● YOUR TASK
Copy every line of the data that contains the string "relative".

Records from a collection
•••••
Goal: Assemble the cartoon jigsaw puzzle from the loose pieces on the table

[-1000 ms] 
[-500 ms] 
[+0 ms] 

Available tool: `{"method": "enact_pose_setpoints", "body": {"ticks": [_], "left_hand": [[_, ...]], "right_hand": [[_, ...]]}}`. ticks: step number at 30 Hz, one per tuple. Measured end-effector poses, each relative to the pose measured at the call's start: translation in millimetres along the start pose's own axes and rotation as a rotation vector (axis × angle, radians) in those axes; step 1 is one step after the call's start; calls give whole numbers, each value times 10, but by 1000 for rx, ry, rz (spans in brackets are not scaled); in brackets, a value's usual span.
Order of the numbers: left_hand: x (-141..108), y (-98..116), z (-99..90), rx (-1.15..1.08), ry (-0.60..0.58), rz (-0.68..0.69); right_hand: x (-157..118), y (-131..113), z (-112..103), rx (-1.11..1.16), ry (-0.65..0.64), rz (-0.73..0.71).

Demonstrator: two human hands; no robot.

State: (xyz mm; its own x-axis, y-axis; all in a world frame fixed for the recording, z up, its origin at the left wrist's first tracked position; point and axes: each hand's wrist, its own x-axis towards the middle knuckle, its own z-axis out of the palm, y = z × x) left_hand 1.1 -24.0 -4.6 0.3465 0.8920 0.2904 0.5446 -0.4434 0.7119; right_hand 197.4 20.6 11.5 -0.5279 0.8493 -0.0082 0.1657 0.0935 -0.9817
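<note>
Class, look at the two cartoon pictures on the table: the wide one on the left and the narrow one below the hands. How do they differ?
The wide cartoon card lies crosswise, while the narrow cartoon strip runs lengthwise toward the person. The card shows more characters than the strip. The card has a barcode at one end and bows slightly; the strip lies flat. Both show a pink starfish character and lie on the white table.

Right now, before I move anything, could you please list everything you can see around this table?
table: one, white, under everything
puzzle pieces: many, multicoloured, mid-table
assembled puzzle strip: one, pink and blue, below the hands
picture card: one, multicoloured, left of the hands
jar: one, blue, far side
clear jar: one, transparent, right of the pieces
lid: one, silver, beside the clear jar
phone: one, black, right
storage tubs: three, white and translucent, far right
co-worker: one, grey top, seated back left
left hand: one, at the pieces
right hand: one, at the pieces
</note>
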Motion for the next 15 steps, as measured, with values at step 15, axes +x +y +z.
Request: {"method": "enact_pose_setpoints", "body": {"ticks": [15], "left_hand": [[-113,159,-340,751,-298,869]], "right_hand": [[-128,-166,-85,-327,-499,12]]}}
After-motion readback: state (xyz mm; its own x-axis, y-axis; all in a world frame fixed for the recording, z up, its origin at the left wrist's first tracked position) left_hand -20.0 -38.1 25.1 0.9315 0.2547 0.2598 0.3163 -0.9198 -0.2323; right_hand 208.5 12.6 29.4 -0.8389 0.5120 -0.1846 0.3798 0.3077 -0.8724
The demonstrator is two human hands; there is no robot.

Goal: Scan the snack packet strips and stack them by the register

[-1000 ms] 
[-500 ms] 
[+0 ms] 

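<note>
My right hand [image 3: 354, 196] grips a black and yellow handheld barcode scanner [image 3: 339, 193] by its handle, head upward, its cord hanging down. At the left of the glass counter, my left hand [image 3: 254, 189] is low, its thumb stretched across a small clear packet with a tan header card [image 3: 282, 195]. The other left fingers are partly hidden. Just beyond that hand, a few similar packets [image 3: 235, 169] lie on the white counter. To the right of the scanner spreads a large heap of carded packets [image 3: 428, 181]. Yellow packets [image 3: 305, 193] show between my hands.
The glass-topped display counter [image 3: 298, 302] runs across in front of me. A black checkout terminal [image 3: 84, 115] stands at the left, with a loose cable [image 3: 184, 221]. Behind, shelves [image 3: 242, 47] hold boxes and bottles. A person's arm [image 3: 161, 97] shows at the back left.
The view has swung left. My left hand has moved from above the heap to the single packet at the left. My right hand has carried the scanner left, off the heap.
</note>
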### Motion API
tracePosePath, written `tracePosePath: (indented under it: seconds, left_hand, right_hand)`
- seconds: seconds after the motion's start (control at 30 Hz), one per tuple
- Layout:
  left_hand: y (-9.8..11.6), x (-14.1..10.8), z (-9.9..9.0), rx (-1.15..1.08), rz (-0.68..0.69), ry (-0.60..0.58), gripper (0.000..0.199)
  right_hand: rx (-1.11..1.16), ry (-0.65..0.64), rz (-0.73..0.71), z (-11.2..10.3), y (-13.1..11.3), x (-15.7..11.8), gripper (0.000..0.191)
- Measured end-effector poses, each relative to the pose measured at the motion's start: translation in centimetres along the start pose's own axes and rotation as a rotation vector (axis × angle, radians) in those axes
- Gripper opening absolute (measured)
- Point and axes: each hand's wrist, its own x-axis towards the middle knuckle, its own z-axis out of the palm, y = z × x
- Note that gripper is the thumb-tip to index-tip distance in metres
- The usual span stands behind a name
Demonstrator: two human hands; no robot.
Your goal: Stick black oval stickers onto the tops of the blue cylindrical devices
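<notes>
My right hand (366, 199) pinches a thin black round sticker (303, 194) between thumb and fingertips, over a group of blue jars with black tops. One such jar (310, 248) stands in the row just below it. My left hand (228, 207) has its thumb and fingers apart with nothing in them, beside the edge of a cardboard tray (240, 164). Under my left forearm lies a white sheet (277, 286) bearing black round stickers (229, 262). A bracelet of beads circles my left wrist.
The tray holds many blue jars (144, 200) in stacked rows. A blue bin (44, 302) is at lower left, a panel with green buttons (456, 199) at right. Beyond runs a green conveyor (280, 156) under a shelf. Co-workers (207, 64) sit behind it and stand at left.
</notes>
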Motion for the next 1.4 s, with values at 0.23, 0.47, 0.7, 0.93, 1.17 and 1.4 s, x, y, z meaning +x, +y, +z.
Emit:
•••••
● ANSWER SPACE
Available tool: `{"method": "enact_pose_setpoints", "body": {"ticks": [_], "left_hand": [[_, ...]], "right_hand": [[_, ...]]}}`. ticks: step number at 30 Hz, one per tuple. Measured end-effector poses, each relative to the pose measured at the call's start: translation in millimetres along the start pose's own axes and rotation as a rotation vector (axis × angle, radians) in those axes; step 1 is one step after the call's start; calls give whole numbers, each value times 10, but by 1000 for rx, ry, rz (spans in brackets are not scaled); in brackets, a value's usual span.
- Measured end-effector poses, each relative to the pose measured at the motion's start: translation in centimetres along the start pose's own axes and rotation as a rotation vector (axis × angle, radians) in those axes

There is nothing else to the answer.